Le président ivoirien, arrivé aux affaires au terme d’une crise postélectorale sanglante causée par le refus de son prédécesseur Laurent Gbagbo de reconnaître sa défaite à la présidentielle de novembre 2010, s’est fixé 2020 comme horizon.
« J’ai trouvé un pays complètement en ruine, effondré, qui avait et a besoin d’être reconstruit », expliquait-il à l’AFP en juin 2013. « J’ai indiqué clairement que je ne suis pas sûr de pouvoir finir ce travail dans le temps qui me reste et que vraisemblablement je briguerai un second mandat ».
Après une décennie de crise politico-militaire marquée par une partition du pays, cet ancien haut responsable du Fonds monétaire international (FMI) peut se vanter d’une vraie réussite économique en quatre ans au pouvoir.
Sous sa houlette, la Côte d’Ivoire, premier producteur mondial de cacao, a retrouvé une forte croissance, d’environ 9% annuels entre 2012 et 2014, soutenue par un investissement public fort. Le troisième pont enjambant la lagune d’Abidjan, chantier monumental, symbolise son premier mandat.
Alassane Ouattara a fait de l' »émergence » – qui doit permettre au pays de passer de la pauvreté à un fort développement économique et social – son objectif pour la Côte d’Ivoire en 2020. L’opposition, elle, dénonce une mauvaise répartition des fruits de la croissance.
‘Justice des vainqueurs’
Le président peut également se flatter d’avoir accompagné l’apaisement de la Côte d’Ivoire. Plus de 3.000 personnes étaient mortes dans les violences postélectorales de décembre 2010-mai 2011.
Mais son bilan en matière de réconciliation reste critiqué. La commission « Vérité et réconciliation », censée provoquer une catharsis par l’audition de victimes et de leurs bourreaux, n’a débouché sur rien de concret.
De même, aucun cadre pro-Ouattara n’a été inquiété pour son rôle dans la récente crise alors que les deux camps ont commis des exactions, nourrissant les accusations de « justice des vainqueurs ».
L’ex-Première dame Simone Gbagbo a été condamnée le 10 mars à 20 ans de prison pour « attentat contre l’autorité de l’Etat », au terme d’un procès critiqué par des défenseurs de droits de l’Homme.
Alassane Ouattara est également accusé par ses détracteurs de « verrouiller » le processus électoral, selon les termes de l’ex-président de l’Assemblée nationale sous l’ère Gbagbo, Mamadou Koulibaly, qui dénonce une volonté de « se garantir une victoire trop facile ».
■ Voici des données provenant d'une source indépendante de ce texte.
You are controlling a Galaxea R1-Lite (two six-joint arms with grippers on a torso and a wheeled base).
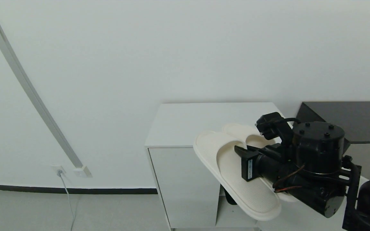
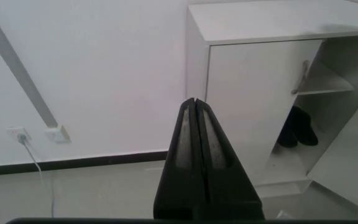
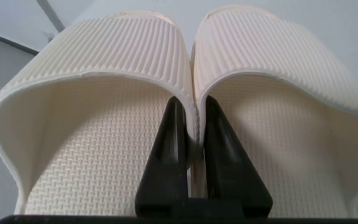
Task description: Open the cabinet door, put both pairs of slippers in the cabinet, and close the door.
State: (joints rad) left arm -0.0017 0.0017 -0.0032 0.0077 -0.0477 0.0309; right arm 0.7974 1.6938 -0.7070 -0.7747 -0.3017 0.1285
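Placing step: right gripper pinches the cream slippers by their inner strap edges, aloft before the open cabinet; next, probably lower them inside; left gripper closed, empty.

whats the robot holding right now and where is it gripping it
The right gripper holds the pair of cream slippers, pinching the adjoining inner edges of the two straps together between its fingers. The left gripper is shut on nothing.
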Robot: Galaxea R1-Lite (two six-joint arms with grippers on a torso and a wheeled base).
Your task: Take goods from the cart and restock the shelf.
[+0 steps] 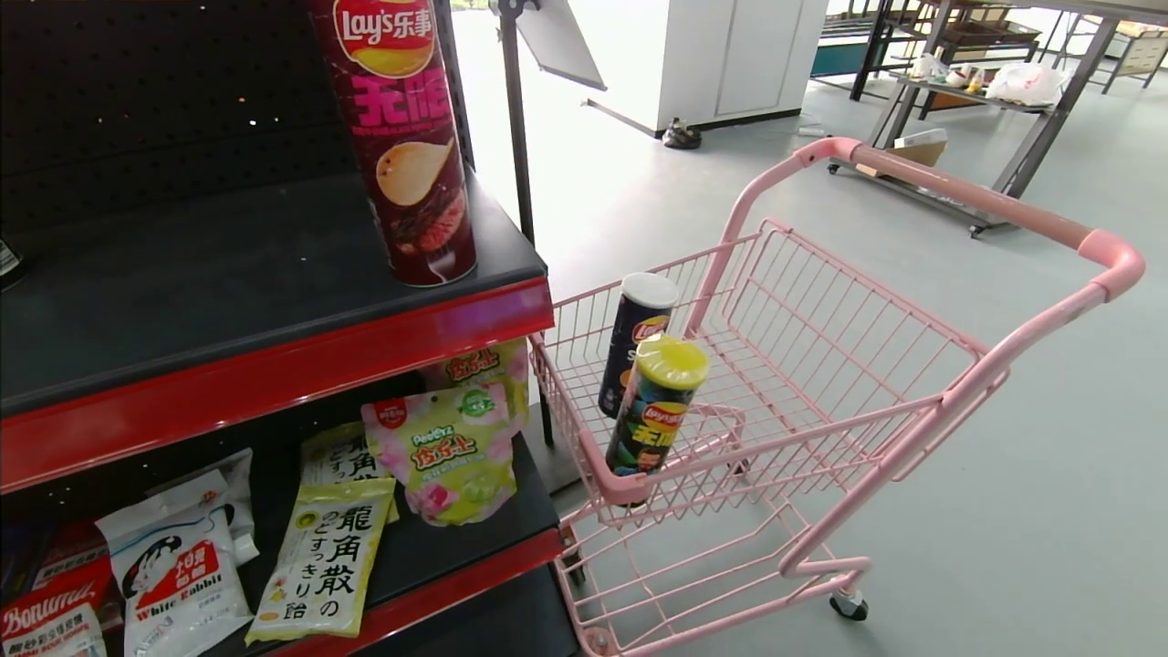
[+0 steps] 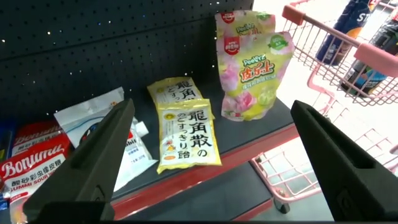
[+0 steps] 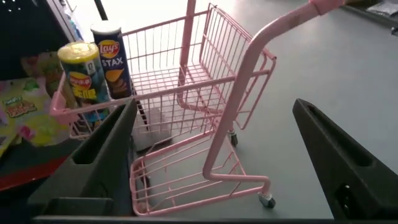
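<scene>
Left gripper [image 2: 212, 104] has its two fingers spread wide and it holds nothing; it hangs in front of the lower shelf [image 2: 261, 124], before the red front edge. Right gripper [image 3: 214, 104] is also spread wide and empty, and it hangs above the floor [image 3: 323, 68] beside the pink cart [image 3: 249, 62]. In the basket of the cart two chip cans stand upright, in the corner that is nearest to the shelves: the can with the yellow lid [image 1: 659, 406] is right in this corner, and the dark can with the white lid [image 1: 636, 338] stands just behind it along the side wall; if the two touch, I cannot tell. On the upper shelf [image 1: 182, 274] a tall red can [image 1: 406, 146] stands upright near the front right corner. On the lower shelf there are bags: a pink and green pouch [image 1: 447, 452] stands leaning at the right end, a yellow pouch [image 1: 324, 561] lies flat beside it near the front edge, then a white bag [image 1: 182, 575] and a red bag [image 1: 46, 625] lie toward the left end
</scene>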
Le Parti démocratique de Côte d’Ivoire (PDCI), allié du RDR, a décidé de ne pas présenter de candidat en octobre pour garantir la victoire du président sortant, au nom d’un hypothétique renvoi d’ascenseur en 2020, provoquant la colère de certains de ses cadres.
Quant au Front populaire ivoirien (FPI), le parti de Laurent Gbagbo, on ne sait s’il présentera un candidat.
L’ancien président se trouve, lui, dans une cellule à La Haye, où il attend son procès à la Cour pénale internationale (CPI), qui l’accuse de « crimes contre l’humanité ».